Down to the last line, output the records below exactly.

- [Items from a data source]
--------------------------------
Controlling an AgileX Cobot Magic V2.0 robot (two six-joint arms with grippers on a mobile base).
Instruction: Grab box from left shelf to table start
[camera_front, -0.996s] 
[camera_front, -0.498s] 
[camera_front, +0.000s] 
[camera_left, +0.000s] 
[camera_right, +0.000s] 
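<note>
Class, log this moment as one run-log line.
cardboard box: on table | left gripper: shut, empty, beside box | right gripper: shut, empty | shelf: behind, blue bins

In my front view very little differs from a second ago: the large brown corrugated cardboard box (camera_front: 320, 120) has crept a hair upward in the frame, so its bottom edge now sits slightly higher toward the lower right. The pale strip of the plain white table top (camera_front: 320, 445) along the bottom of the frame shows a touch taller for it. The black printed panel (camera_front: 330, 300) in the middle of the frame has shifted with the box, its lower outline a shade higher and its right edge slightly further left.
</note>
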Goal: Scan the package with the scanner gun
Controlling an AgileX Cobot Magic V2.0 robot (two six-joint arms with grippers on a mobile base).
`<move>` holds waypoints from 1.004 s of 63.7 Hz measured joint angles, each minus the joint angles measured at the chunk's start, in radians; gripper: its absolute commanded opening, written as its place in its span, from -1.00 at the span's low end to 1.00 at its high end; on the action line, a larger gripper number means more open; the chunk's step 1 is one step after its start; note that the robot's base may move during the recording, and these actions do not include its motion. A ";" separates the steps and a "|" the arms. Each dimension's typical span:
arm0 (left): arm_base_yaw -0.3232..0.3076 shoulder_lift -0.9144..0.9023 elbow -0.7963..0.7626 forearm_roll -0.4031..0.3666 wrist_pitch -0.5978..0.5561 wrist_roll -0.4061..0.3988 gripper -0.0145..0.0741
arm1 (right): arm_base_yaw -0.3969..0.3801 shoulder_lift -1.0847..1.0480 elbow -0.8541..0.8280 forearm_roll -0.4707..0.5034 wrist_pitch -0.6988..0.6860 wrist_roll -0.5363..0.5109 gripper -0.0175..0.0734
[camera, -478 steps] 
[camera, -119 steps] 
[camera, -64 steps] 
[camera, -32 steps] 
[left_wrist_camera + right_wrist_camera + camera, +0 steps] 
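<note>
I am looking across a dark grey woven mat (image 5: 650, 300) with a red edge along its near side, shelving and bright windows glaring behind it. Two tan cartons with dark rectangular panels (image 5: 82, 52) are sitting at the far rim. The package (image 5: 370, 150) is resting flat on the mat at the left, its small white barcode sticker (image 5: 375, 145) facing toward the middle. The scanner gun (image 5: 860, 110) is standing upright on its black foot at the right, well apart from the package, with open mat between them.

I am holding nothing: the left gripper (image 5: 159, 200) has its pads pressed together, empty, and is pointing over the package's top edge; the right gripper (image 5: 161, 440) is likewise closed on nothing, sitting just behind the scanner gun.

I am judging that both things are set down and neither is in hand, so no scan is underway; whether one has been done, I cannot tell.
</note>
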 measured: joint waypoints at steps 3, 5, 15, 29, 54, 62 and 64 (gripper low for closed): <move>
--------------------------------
- [Exercise answer]
Controlling an AgileX Cobot Magic V2.0 robot (two six-joint arms with grippers on a mobile base).
Instruction: Grab box from left shelf to table start
[camera_front, -0.996s] 
[camera_front, -0.498s] 
[camera_front, +0.000s] 
[camera_left, +0.000s] 
[camera_right, +0.000s] 
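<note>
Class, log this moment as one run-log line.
cardboard box: on table | left gripper: shut, empty, beside box | right gripper: shut, empty | shelf: behind, blue bins

In my front view very little differs from a second ago: the large brown corrugated cardboard box (camera_front: 320, 120) has crept a hair upward in the frame, so its bottom edge now sits slightly higher toward the lower right. The pale strip of the plain white table top (camera_front: 320, 445) along the bottom of the frame shows a touch taller for it. The black printed panel (camera_front: 330, 300) in the middle of the frame has shifted with the box, its lower outline a shade higher and its right edge slightly further left.
</note>
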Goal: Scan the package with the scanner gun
Controlling an AgileX Cobot Magic V2.0 robot (two six-joint arms with grippers on a mobile base).
`<move>` holds waypoints from 1.004 s of 63.7 Hz measured joint angles, each minus the joint angles measured at the chunk's start, in radians; gripper: its absolute commanded opening, written as its place in its span, from -1.00 at the span's low end to 1.00 at its high end; on the action line, a larger gripper number means more open; the chunk's step 1 is one step after its start; note that the robot's base may move during the recording, and these actions do not include its motion. A ";" separates the steps and a "|" the arms. Each dimension's typical span:
arm0 (left): arm_base_yaw -0.3232..0.3076 shoulder_lift -0.9144..0.9023 elbow -0.7963..0.7626 forearm_roll -0.4031..0.3666 wrist_pitch -0.5978..0.5561 wrist_roll -0.4061..0.3988 gripper -0.0145..0.0741
arm1 (right): arm_base_yaw -0.3969..0.3801 shoulder_lift -1.0847..1.0480 elbow -0.8541..0.8280 forearm_roll -0.4707..0.5034 wrist_pitch -0.6988..0.6860 wrist_roll -0.5363..0.5109 gripper -0.0175..0.0734
[camera, -478 steps] 
[camera, -119 steps] 
[camera, -64 steps] 
[camera, -32 steps] 
[left_wrist_camera + right_wrist_camera + camera, +0 steps] 
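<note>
I am looking across a dark grey woven mat (image 5: 650, 300) with a red edge along its near side, shelving and bright windows glaring behind it. Two tan cartons with dark rectangular panels (image 5: 82, 52) are sitting at the far rim. The package (image 5: 370, 150) is resting flat on the mat at the left, its small white barcode sticker (image 5: 375, 145) facing toward the middle. The scanner gun (image 5: 860, 110) is standing upright on its black foot at the right, well apart from the package, with open mat between them.

I am holding nothing: the left gripper (image 5: 159, 200) has its pads pressed together, empty, and is pointing over the package's top edge; the right gripper (image 5: 161, 440) is likewise closed on nothing, sitting just behind the scanner gun.

I am judging that both things are set down and neither is in hand, so no scan is underway; whether one has been done, I cannot tell.
</note>
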 measured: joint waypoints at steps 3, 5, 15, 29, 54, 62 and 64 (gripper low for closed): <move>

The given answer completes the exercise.